3. Senate schedules 6 simultaneous hearings on cabinet nominees and triple-books those hearings with Trump's first press conference in months and an ACA budget vote, effectively preventing any concentrated coverage or protest.
4. House GOP expressly forbids the Congressional Budget Office from reporting or tracking ANY costs related to the repeal of the ACA.
5. Trump continues to throw the intelligence community under the bus to protect Putin, despite the growing mountain of evidence that the Russians deliberately interfered in our election.
6. Trump breaks a central campaign promise to make Mexico pay for the wall by asking Congress (in other words, us, the taxpayers) to pay for it.
7. Trump threatens Toyota over a new plant that was never coming to the US nor will take jobs out of the US.
8. House passes the REINS act, giving them veto power over any rules enacted by any federal agency or department--for example, FDA or EPA bans a drug or pesticide, Congress can overrule based on lobbyists not science. Don't like that endangered species designation, Congress kills it.
9. Ohhh and remember all those deeply principled people who DEEPLY CARED about Benghazi ? BENGHAZI !! Well, they have proposed a bill slashing embassy and consulate security by half if we don't move our Israel embassy to Jerusalem.

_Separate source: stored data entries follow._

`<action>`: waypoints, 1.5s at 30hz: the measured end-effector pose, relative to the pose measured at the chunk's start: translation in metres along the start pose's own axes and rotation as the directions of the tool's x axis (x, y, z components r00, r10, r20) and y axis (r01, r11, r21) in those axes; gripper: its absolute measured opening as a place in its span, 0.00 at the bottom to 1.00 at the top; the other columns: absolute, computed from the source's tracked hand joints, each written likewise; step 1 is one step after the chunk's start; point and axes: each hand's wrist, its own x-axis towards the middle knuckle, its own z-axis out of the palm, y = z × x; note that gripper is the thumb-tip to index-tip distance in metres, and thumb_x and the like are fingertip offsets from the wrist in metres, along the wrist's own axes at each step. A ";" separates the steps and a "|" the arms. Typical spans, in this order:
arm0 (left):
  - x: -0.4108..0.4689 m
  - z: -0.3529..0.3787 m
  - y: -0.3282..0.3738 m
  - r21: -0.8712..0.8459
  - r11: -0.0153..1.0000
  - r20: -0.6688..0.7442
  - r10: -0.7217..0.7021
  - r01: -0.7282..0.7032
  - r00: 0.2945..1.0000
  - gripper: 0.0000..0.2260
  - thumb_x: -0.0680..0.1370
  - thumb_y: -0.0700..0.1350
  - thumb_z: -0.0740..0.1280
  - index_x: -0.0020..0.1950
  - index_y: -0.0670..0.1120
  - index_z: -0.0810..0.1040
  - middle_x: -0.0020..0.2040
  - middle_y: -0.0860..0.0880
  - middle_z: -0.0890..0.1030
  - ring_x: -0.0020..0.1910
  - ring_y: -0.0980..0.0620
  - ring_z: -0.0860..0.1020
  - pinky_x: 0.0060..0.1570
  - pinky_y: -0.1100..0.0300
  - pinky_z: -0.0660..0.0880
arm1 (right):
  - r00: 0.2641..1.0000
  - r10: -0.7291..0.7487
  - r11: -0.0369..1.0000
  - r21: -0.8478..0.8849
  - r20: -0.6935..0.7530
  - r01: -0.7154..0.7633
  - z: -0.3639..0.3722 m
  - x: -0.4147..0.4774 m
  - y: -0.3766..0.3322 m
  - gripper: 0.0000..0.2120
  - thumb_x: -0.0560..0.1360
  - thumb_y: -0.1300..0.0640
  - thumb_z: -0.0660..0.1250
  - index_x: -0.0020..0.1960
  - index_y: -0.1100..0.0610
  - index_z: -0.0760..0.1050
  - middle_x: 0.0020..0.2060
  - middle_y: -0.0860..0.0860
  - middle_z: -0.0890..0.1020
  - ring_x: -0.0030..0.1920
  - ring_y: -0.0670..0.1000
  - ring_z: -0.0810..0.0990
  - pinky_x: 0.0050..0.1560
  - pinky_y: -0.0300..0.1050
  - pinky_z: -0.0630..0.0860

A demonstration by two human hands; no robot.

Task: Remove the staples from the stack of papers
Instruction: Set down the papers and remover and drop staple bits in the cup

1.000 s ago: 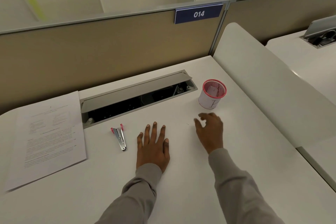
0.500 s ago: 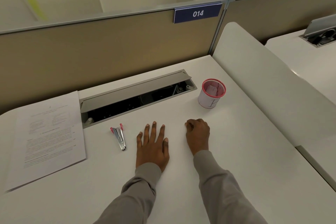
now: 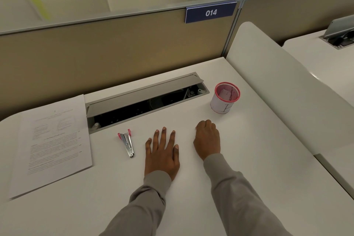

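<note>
papers [image 3: 51,143] lie flat near a shiny metal staple remover [image 3: 128,144]; left hand [image 3: 161,156] splayed flat, right hand [image 3: 206,140] fingers [image 3: 207,123] curled, empty.

White desk [image 3: 249,159]: stack of papers [image 3: 55,143] at left; staple remover [image 3: 127,143] centre; pink-rimmed mesh cup [image 3: 225,99] far right; recessed cable tray [image 3: 145,97], lid raised; left hand [image 3: 161,157] flat, right hand [image 3: 206,140] curled.

Blurred print, tucked fingers
The stack of papers [image 3: 55,140] carries print too blurred to read, its staples too small to find; right of it, the right hand [image 3: 206,138] curls its fingertips under, and the cable tray [image 3: 134,113] interior is dark.
</note>
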 end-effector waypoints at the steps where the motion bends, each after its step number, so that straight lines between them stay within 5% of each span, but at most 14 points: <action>1: 0.000 -0.001 0.000 -0.001 1.000 -0.003 0.001 -0.001 1.000 0.26 0.83 0.58 0.44 0.81 0.56 0.53 0.82 0.50 0.52 0.82 0.48 0.48 0.78 0.46 0.45 | 1.000 0.007 0.999 0.042 0.017 -0.008 0.000 0.002 0.003 0.06 0.71 0.70 0.64 0.40 0.60 0.72 0.36 0.56 0.75 0.35 0.56 0.71 0.33 0.47 0.67; 6: 0.000 -0.002 0.002 -0.008 1.000 -0.009 0.001 -0.001 1.000 0.26 0.83 0.58 0.44 0.81 0.56 0.54 0.82 0.50 0.53 0.81 0.48 0.49 0.78 0.45 0.46 | 0.994 0.091 0.864 0.492 0.056 -0.107 -0.011 0.011 0.022 0.10 0.75 0.72 0.57 0.48 0.60 0.71 0.46 0.55 0.75 0.45 0.53 0.72 0.46 0.40 0.66; 15: -0.001 -0.003 0.002 -0.009 1.000 0.000 0.003 -0.003 1.000 0.26 0.83 0.58 0.44 0.81 0.56 0.52 0.82 0.50 0.52 0.82 0.48 0.47 0.78 0.46 0.43 | 0.988 0.099 0.788 0.597 0.117 -0.150 -0.018 0.005 0.021 0.07 0.79 0.68 0.58 0.49 0.59 0.73 0.47 0.54 0.77 0.48 0.51 0.74 0.50 0.38 0.69; 18: -0.002 -0.004 0.003 -0.014 1.000 0.006 0.003 -0.003 1.000 0.26 0.83 0.58 0.43 0.81 0.57 0.51 0.83 0.51 0.51 0.82 0.48 0.46 0.78 0.47 0.41 | 0.967 0.199 0.663 0.706 0.156 -0.250 -0.027 0.008 0.018 0.06 0.81 0.63 0.58 0.49 0.56 0.72 0.45 0.51 0.77 0.44 0.48 0.74 0.44 0.28 0.68; 21: -0.002 -0.005 0.002 -0.011 1.000 0.000 0.002 -0.002 1.000 0.26 0.83 0.58 0.43 0.81 0.57 0.53 0.83 0.51 0.51 0.82 0.48 0.47 0.77 0.47 0.42 | 0.957 0.277 0.560 0.796 0.081 -0.229 -0.044 0.020 0.020 0.06 0.82 0.59 0.59 0.48 0.56 0.72 0.39 0.51 0.76 0.39 0.49 0.73 0.41 0.37 0.70; 25: -0.002 -0.004 0.002 -0.006 1.000 0.019 0.000 0.000 1.000 0.26 0.82 0.58 0.41 0.82 0.58 0.50 0.83 0.52 0.49 0.82 0.49 0.45 0.78 0.46 0.43 | 0.902 0.302 0.687 0.727 -0.308 0.018 -0.085 0.043 0.028 0.05 0.80 0.62 0.62 0.46 0.59 0.74 0.39 0.54 0.78 0.39 0.51 0.73 0.40 0.28 0.66; 28: -0.001 -0.004 0.001 -0.004 1.000 0.019 -0.001 0.001 1.000 0.26 0.83 0.58 0.41 0.82 0.57 0.49 0.83 0.52 0.49 0.82 0.49 0.45 0.79 0.45 0.44 | 0.859 0.282 0.789 0.613 -0.427 0.046 -0.112 0.064 0.039 0.05 0.79 0.62 0.64 0.51 0.60 0.78 0.44 0.54 0.80 0.42 0.50 0.75 0.43 0.22 0.65; 35: -0.001 -0.002 0.002 0.005 1.000 -0.006 0.004 -0.004 1.000 0.25 0.83 0.57 0.46 0.81 0.56 0.56 0.82 0.50 0.55 0.81 0.47 0.51 0.77 0.46 0.45 | 0.944 0.001 0.866 0.473 -0.330 0.165 -0.069 0.029 0.041 0.08 0.73 0.65 0.70 0.51 0.58 0.82 0.43 0.53 0.82 0.39 0.52 0.78 0.44 0.42 0.75; 40: 0.000 -0.004 0.002 -0.014 1.000 0.010 -0.001 0.001 1.000 0.26 0.83 0.58 0.43 0.81 0.57 0.51 0.83 0.51 0.50 0.82 0.49 0.45 0.77 0.46 0.42 | 0.993 0.122 0.820 0.565 -0.007 -0.097 -0.016 -0.014 0.041 0.09 0.71 0.62 0.75 0.51 0.56 0.83 0.42 0.49 0.81 0.40 0.50 0.79 0.48 0.44 0.77; 45: -0.001 -0.003 0.001 -0.008 1.000 0.014 0.000 0.000 1.000 0.26 0.83 0.58 0.42 0.82 0.57 0.50 0.83 0.51 0.49 0.82 0.49 0.44 0.78 0.46 0.42 | 0.986 0.158 0.776 0.612 0.046 -0.153 -0.007 -0.009 0.034 0.07 0.69 0.61 0.76 0.47 0.55 0.84 0.39 0.47 0.80 0.39 0.47 0.77 0.48 0.40 0.73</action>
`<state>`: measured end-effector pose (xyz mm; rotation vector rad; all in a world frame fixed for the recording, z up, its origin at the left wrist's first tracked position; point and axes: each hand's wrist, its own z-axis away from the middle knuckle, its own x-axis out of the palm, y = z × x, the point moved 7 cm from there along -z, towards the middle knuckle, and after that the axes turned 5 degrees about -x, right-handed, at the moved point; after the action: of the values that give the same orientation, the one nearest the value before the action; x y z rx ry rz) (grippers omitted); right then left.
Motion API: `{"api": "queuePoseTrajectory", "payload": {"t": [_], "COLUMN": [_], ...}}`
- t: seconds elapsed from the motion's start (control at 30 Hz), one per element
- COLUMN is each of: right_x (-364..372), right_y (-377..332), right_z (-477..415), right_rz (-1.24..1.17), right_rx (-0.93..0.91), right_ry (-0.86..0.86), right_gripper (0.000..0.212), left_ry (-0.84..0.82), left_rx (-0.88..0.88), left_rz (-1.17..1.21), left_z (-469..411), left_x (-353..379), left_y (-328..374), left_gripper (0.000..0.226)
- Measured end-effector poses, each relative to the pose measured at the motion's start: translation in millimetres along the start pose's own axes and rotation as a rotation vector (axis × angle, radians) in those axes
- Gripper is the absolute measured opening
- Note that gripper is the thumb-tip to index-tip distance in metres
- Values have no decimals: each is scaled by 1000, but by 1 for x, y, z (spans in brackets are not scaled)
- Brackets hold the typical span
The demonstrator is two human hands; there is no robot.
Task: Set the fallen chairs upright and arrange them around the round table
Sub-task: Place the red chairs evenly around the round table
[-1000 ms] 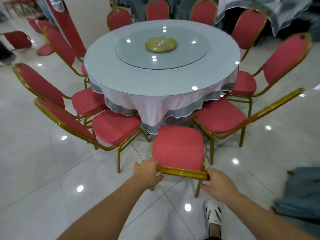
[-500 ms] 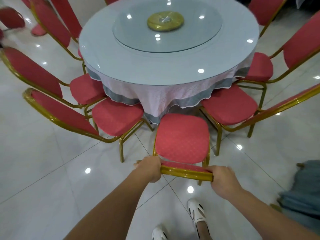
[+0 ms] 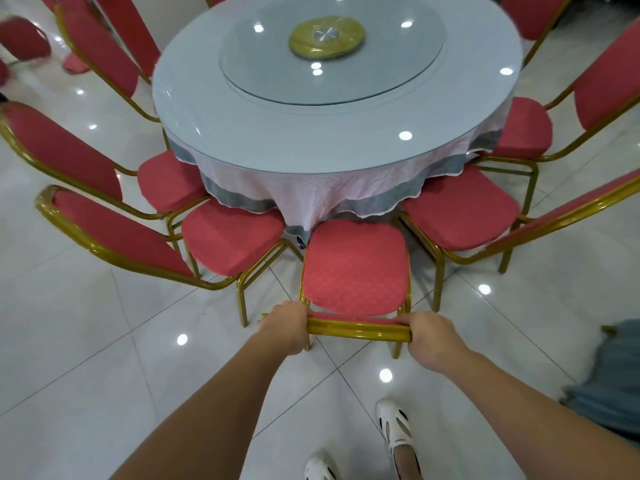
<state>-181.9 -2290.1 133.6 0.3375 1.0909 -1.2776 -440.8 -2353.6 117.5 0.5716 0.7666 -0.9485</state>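
Push the chair (image 3: 353,268) straight toward the round desk (image 3: 277,133), centred between the flanking chairs (image 3: 232,237), so that its frame clears theirs. It stands upright at the desk's near edge, its seat front just under the cloth (image 3: 311,195). Both arms reach toward the desk, and the left hand (image 3: 285,329) and right hand (image 3: 429,336) have their fingers clamped round the ends of the gold back rail (image 3: 356,329).

Person's bare left hand (image 3: 285,325) and forearm, bare right hand (image 3: 427,336) and forearm, white closed-toe right shoe (image 3: 394,427) with slotted cut-outs and strap, matching white left shoe (image 3: 320,466), partly out of view.
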Motion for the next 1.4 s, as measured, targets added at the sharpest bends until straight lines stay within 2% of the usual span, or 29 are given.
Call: {"api": "queuePoseTrajectory", "payload": {"t": [0.13, 0.37, 0.67, 0.93, 1.1, 1.4], "right_x": [-14, -24, -46, -77, -72, -69], "right_y": [8, -2, 6, 22, 20, 19], "right_z": [-17, -53, -91, -123, -126, -125], "right_rz": [25, 21, 15, -31, 12, 68], "right_rx": [-8, -72, -111, -127, -139, -145], "right_ry": [-16, -10, -25, -35, -29, -53], "right_gripper": [49, 39, 54, 48, 58, 46], "left_ry": [45, 95, 87, 148, 115, 123], "left_rx": [-15, -85, -94, -140, -140, -190], "left_rz": [-4, 27, 2, 21, 4, 74], "left_z": [-7, -21, -56, -87, -90, -74], "left_x": [-4, -20, -39, -52, -49, -54], "left_y": [9, 2, 11, 30, 27, 32], "left_gripper": [38, 22, 26, 26, 24, 18]}}
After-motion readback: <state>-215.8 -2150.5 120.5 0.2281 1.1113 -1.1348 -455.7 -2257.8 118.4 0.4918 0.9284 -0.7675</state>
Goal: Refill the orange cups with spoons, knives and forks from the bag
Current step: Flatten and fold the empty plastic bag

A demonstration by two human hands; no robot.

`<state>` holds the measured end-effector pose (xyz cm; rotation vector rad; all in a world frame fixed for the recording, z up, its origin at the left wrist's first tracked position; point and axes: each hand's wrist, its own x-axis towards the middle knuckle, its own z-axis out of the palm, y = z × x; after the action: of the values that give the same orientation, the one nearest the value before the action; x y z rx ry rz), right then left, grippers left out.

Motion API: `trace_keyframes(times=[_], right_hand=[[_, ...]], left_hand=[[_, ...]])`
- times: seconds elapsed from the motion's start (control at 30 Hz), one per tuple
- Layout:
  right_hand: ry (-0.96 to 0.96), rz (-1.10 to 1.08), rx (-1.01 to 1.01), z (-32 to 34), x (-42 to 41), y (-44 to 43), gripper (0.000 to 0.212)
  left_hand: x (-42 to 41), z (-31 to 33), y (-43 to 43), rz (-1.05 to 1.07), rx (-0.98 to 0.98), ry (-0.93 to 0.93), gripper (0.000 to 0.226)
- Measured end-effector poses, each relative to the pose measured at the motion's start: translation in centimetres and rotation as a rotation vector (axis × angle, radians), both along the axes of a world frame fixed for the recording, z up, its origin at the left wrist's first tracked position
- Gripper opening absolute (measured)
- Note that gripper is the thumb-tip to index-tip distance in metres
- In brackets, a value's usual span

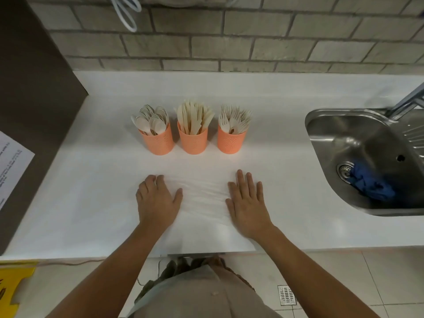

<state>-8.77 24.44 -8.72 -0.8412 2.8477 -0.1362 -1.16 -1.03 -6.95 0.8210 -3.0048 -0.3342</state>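
Observation:
Three orange cups stand in a row on the white counter (pixel 91 180). The left cup (pixel 157 142) holds pale spoons (pixel 150 119), the middle cup (pixel 193 142) holds knives (pixel 195 115), and the right cup (pixel 231 142) holds forks (pixel 235 119). A flat, clear plastic bag (pixel 204 203) lies in front of them near the counter's front edge. My left hand (pixel 157 201) rests flat on the bag's left side. On its right side my right hand (pixel 247 204) lies flat with straight fingers. Neither hand holds anything.
A steel sink (pixel 358 138) with a blue cloth (pixel 371 183) in it is at the right, its tap (pixel 408 99) above. A brown panel (pixel 29 88) with a printed sheet (pixel 11 166) borders the left. A brick wall (pixel 229 42) runs behind.

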Motion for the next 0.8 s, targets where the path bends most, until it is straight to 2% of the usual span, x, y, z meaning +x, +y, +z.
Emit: trace_keyframes(times=[0.03, 0.13, 0.2, 0.23, 0.3, 0.37, 0.4, 0.47, 0.5, 0.53, 0.57, 0.6, 0.63, 0.7, 0.73, 0.8], right_hand=[[-0.005, 0.030, -0.014, 0.0, 0.0, 0.1, 0.053], [-0.037, 0.076, -0.053, 0.6, 0.2, 0.7, 0.048], [-0.093, 0.078, -0.089, 1.6, 0.0, 1.2, 0.042], [-0.127, 0.076, -0.125, 2.4, -0.2, 1.5, 0.044], [-0.222, 0.067, -0.261, 4.6, -0.8, 1.6, 0.072], [-0.416, 0.041, -0.411, 7.1, -1.3, 1.0, 0.092], [-0.515, 0.025, -0.465, 8.1, -1.5, 0.7, 0.088], [-0.590, -0.025, -0.591, 9.6, -1.3, 0.2, 0.047], [-0.599, -0.107, -0.712, 10.3, -0.9, -0.1, 0.025], [-0.612, -0.209, -0.854, 10.7, -0.4, -0.4, 0.015], [-0.629, -0.302, -0.995, 11.2, 0.2, -0.7, 0.014], [-0.663, -0.371, -1.116, 11.5, 0.7, -0.8, 0.015], [-0.727, -0.420, -1.210, 11.8, 1.2, -1.0, 0.019], [-0.896, -0.477, -1.292, 11.7, 2.0, -1.0, 0.025], [-0.973, -0.508, -1.300, 11.6, 2.4, -0.9, 0.028], [-1.086, -0.597, -1.284, 11.5, 3.3, -0.4, 0.030]], left_hand=[[-0.4, 0.3, -0.1, 0.020, 0.055, 0.006, 0.067], [-1.9, 1.8, -0.8, 0.137, 0.432, -0.030, 0.070], [-2.9, 3.6, -1.3, 0.121, 0.554, -0.108, 0.064], [-3.2, 5.0, -1.4, 0.047, 0.575, -0.140, 0.057], [-3.6, 8.2, -1.1, -0.220, 0.624, -0.149, 0.041], [-4.1, 11.2, -0.2, -0.455, 0.763, -0.073, 0.033], [-4.4, 12.4, 0.3, -0.519, 0.838, 0.005, 0.033], [-5.3, 14.1, 1.1, -0.498, 0.882, 0.281, 0.045], [-5.7, 14.6, 1.5, -0.406, 0.809, 0.454, 0.055], [-5.7, 15.3, 2.1, -0.292, 0.722, 0.606, 0.068], [-5.5, 15.6, 2.7, -0.171, 0.684, 0.691, 0.082], [-5.0, 15.9, 3.4, -0.091, 0.726, 0.680, 0.094], [-4.6, 15.2, 4.0, -0.041, 0.827, 0.569, 0.104], [-3.1, 13.6, 5.5, 0.045, 1.083, 0.177, 0.115], [-2.4, 12.4, 6.1, 0.090, 1.224, 0.008, 0.106], [-1.0, 10.4, 7.1, 0.147, 1.453, -0.082, 0.059]])
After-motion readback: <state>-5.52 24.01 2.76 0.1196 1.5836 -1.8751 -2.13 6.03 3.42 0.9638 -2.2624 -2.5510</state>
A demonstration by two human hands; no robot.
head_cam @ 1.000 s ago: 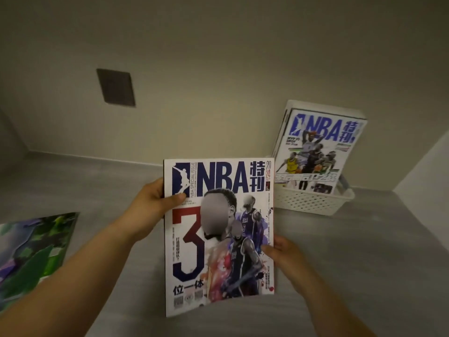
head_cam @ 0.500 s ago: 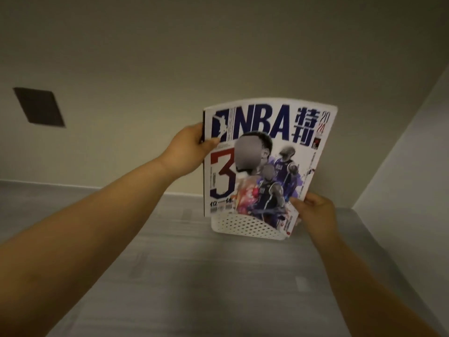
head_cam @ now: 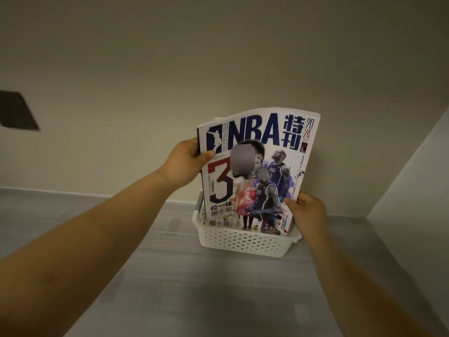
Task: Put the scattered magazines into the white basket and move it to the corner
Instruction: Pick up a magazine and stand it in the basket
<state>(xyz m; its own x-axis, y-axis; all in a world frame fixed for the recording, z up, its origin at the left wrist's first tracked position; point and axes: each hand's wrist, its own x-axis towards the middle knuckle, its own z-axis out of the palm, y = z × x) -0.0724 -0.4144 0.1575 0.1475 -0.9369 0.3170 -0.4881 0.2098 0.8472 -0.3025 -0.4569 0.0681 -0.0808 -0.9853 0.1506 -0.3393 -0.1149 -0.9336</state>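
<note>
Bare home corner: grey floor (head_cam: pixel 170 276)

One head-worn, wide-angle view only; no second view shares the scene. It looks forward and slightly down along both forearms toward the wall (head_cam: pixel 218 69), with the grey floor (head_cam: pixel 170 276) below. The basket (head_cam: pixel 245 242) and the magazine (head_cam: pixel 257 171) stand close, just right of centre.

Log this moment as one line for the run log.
phase: inserting | magazine upright, bottom inside white basket | left hand, right hand gripping edges
</note>
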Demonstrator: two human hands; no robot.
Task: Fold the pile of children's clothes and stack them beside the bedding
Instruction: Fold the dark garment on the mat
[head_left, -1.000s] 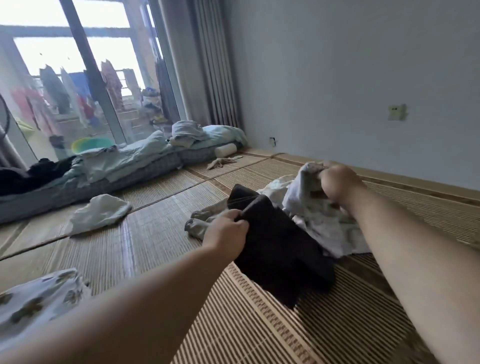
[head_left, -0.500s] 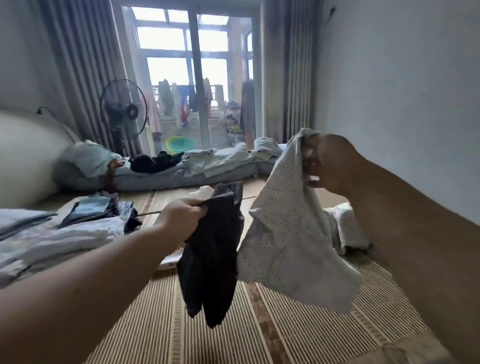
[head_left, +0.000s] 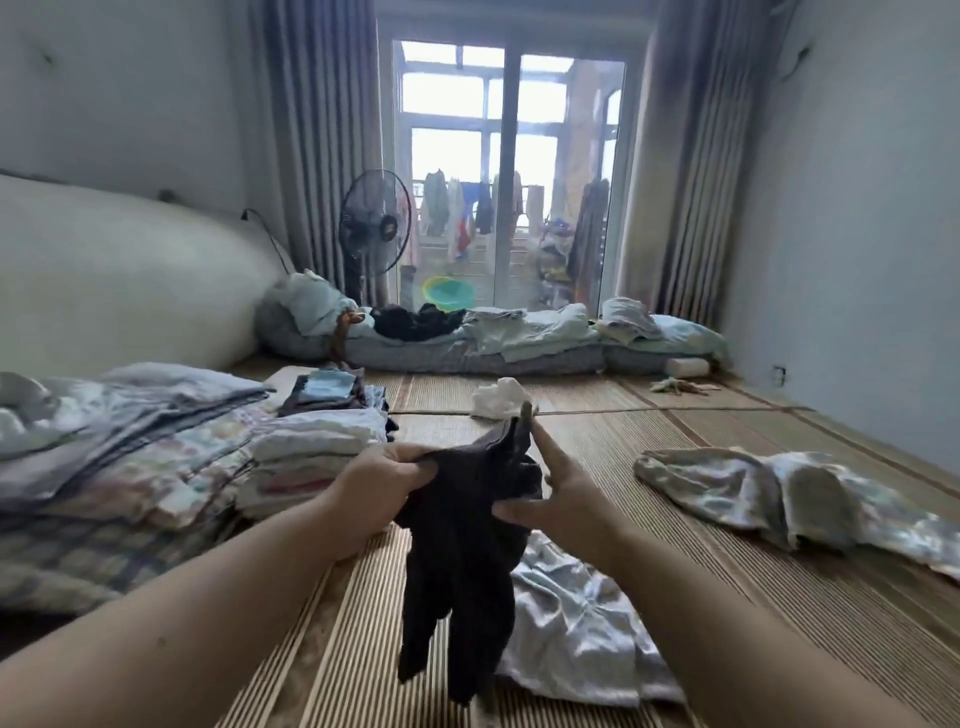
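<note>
Bunching is the likeliest trouble: the dark garment (head_left: 467, 519) hangs in the air near the middle of the view, twisted, its lower ends dangling just above a pale garment (head_left: 571, 623) that lies crumpled on the woven mat (head_left: 675, 597). The left hand (head_left: 384, 473) is clenched round its left edge. The right hand (head_left: 561, 493) keeps its fingers straight and pressed flat to the right side, so that side looks weakly held and could slip. Laid down as it is, the cloth would probably fold crooked or drag the pale piece along. The folded stack (head_left: 311, 447) stands to the left, touching the bedding (head_left: 130, 441), and looks tall enough to lean under a careless addition. A patterned cloth (head_left: 753, 488) lies unfolded to the right and a white garment (head_left: 498, 397) farther off. Neither blocks the way to the stack.
</note>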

http://www.heller.senate.gov/public/_ca ... 20Bill.pdf

Regarding #9 above, Where are all you staunch US Embassy security supporters now? Not a peep! I waited 2 days to post this, waiting to see if someone here had the principle to call out their own party on such an obvious violation of principle and nothing from any of you. Shall we go back in the Politics forum to see who the biggest Benghazi conspiracy theorists were?

The GOP Congress has no principle, no backbone, and no credibility. One only needs look at the above list to see they beyond hypocrites.

As such, though he is a POS, Chuck Schumer just trolled a bigger POS Mitch turtleneck McConnell, by using HIS party's very letter against them, and crossing out and swapping his name back in. Priceless.


----------



## Machiavelli (Sep 12, 2012)

I'm sure you all fully agree with Chuck, that in order to be fair, we must follow a letter outlined by the GOP 8 years ago right when Congressional power changed hands?

Right?

Yeah. Thought so.

None of you have the testicular fortitude to stand up and call out your own party for their hypocrisy.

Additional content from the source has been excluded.